As I note toward the end, though, if possible you're probably better off putting your processing into a stream filter in many cases. It may be a bit weirder if you're not used to it, but that allows PHP to do all of the hard work and memory management for you. You just provide the translation logic in a reusable fashion.
Streams
According to http://php.net/readfile, readfile() supports streams the same way fopen() does, so is that still a reason to avoid fread()? I created an issue to change how Drupal does it.
Processing files is a separate issue, but I think it's similar enough that it's probably why people thought readfile() would also be slow.
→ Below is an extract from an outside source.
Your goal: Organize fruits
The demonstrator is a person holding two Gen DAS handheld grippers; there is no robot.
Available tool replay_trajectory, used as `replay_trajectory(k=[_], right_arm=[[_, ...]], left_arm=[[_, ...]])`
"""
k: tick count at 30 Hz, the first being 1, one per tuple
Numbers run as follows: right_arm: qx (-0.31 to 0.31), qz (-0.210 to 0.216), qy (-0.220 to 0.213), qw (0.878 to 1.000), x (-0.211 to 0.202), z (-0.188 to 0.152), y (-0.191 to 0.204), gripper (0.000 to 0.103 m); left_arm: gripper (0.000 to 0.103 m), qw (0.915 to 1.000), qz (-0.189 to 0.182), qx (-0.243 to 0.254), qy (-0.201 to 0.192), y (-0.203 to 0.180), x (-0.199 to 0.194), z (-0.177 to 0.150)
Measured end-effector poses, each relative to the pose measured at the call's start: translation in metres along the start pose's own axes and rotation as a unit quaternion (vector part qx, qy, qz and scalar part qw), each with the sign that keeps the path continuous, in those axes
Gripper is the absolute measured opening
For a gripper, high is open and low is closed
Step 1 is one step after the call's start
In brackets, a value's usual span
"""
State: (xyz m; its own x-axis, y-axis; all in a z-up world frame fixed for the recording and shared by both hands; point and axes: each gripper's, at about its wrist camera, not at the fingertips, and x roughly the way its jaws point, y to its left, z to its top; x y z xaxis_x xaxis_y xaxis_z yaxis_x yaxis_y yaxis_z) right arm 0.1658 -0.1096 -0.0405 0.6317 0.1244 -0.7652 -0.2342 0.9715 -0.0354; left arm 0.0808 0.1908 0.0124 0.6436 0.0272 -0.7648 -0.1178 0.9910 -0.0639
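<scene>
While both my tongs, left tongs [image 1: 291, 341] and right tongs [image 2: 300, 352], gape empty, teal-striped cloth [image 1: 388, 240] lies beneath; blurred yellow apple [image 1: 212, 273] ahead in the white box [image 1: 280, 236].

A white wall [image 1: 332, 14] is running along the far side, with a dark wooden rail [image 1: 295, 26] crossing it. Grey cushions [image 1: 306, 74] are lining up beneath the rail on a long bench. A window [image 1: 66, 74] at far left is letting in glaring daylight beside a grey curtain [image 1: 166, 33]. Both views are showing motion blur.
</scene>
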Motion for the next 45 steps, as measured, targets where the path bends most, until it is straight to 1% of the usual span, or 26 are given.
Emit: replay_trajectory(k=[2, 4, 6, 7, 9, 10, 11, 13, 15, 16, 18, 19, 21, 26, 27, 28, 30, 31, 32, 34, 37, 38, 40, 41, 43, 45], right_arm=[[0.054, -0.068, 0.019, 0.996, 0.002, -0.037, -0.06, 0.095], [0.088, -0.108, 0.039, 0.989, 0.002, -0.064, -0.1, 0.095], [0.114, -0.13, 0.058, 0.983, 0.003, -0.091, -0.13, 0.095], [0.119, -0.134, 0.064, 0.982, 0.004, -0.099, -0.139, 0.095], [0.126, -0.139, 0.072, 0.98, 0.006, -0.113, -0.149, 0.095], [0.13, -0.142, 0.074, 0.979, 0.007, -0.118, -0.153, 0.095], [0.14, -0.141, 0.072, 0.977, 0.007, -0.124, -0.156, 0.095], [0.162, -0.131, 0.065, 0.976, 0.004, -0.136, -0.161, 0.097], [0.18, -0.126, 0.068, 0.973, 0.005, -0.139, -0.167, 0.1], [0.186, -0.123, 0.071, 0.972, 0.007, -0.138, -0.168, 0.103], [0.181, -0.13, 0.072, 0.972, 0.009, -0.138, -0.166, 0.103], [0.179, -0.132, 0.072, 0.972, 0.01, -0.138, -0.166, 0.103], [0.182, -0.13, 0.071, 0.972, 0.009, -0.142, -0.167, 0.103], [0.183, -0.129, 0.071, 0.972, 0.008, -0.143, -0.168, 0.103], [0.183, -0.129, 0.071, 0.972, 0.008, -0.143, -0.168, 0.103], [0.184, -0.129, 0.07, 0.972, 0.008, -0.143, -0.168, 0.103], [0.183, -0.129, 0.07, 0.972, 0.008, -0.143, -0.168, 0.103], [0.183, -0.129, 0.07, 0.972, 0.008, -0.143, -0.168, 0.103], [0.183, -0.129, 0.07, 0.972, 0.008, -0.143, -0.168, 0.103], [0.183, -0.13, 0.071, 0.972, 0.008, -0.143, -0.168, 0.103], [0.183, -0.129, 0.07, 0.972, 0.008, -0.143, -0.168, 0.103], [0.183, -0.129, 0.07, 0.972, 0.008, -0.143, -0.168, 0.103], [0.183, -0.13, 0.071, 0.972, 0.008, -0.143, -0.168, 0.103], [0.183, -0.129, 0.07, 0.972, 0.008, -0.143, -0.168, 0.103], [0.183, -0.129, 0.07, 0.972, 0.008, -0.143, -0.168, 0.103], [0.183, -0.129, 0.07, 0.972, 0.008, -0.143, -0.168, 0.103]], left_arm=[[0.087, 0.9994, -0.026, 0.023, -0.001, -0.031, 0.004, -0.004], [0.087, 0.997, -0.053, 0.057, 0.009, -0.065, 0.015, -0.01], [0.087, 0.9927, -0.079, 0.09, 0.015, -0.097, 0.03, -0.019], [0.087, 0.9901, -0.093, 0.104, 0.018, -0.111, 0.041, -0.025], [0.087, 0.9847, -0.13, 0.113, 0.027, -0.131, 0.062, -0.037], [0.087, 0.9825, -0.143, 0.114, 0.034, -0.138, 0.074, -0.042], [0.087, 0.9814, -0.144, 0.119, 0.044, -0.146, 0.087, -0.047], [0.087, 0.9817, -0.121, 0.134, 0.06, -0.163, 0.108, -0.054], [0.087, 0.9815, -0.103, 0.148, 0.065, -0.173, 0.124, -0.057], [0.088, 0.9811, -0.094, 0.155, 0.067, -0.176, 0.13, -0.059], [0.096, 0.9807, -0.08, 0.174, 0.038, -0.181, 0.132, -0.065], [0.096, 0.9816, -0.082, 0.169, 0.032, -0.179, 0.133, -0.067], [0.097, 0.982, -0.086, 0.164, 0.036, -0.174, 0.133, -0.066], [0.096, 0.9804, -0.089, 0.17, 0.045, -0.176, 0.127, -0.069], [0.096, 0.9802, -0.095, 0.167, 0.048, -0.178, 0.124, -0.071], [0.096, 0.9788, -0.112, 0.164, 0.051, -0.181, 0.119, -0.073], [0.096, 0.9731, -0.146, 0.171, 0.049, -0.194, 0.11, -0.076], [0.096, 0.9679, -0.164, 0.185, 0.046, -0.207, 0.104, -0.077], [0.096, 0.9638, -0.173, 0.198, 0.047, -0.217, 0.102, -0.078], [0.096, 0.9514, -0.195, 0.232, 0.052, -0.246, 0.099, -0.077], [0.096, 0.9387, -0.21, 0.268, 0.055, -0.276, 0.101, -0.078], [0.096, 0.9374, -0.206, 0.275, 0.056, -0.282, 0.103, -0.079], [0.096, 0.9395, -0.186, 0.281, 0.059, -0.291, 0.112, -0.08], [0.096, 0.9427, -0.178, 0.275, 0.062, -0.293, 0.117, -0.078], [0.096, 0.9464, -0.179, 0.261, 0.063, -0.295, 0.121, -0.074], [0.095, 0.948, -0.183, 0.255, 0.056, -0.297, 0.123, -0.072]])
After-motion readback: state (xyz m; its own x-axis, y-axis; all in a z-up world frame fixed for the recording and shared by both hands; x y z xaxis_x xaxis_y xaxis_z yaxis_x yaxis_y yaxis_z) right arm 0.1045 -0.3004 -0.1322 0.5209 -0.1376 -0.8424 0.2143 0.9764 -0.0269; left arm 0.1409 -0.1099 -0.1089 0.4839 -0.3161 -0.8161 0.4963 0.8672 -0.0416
At least it was for me until I read this. Thanks!
Not quite urban legend
I'm not sure which output_buffering on/off was the default over the years.
Somebody can check the various changes to php.ini* and find out.
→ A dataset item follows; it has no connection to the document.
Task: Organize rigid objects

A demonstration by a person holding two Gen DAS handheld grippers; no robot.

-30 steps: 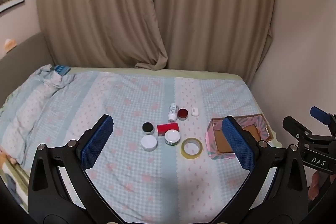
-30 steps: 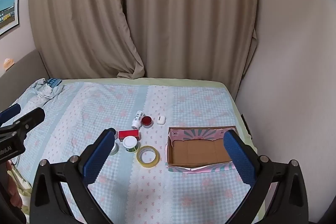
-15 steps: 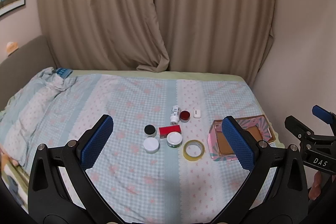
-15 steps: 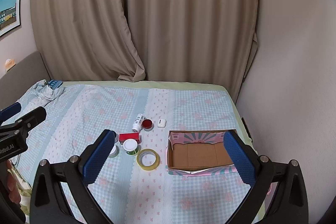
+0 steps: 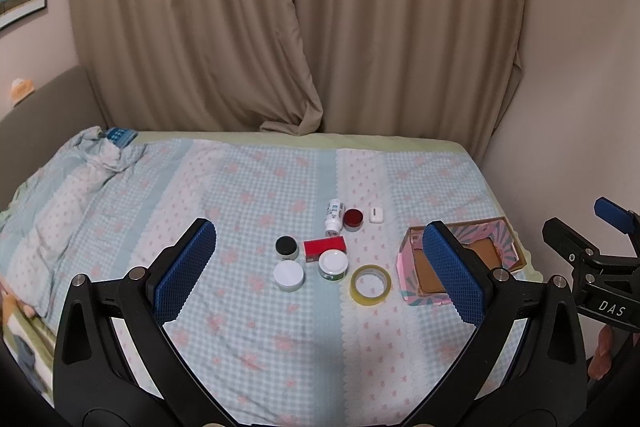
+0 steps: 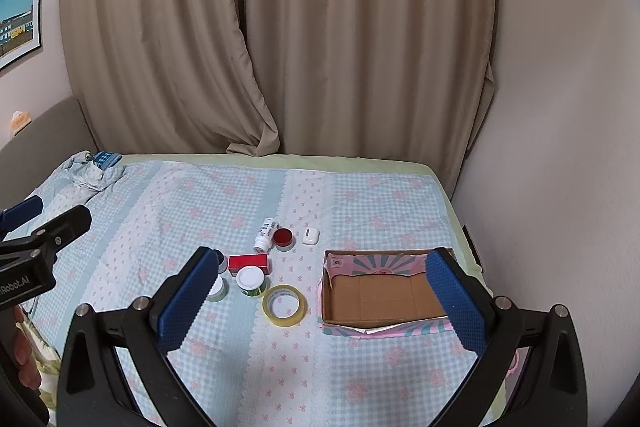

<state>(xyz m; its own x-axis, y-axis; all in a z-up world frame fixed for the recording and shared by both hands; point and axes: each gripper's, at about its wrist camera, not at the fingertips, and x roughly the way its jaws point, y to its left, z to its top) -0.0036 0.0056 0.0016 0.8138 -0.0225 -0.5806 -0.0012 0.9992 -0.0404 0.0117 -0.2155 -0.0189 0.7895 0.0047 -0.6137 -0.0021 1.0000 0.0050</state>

But there were a ton of "benchmarks" to prove one or the other was faster, with caveats for filesizes and hardware and networking bandwidth and apache config and...
So, many users picked ON and many picked OFF, based on which benchmark they believed.
Or even figured out that only benchmarking their app/hardware/network would give any real correct answer.
But I digress...
If you set output_buffering "wrong" you get the whole file in RAM, and run out of memory.
If not, readfile performs just like fpassthrough et al.
This may be a "Duh" to most people reading your blog, but it's not quite so obvious a connection to every PHP scripter.
Except file_get_contents() which clearly attempts to load the whole file in RAM. If you don't get that one, stop writing code. :-)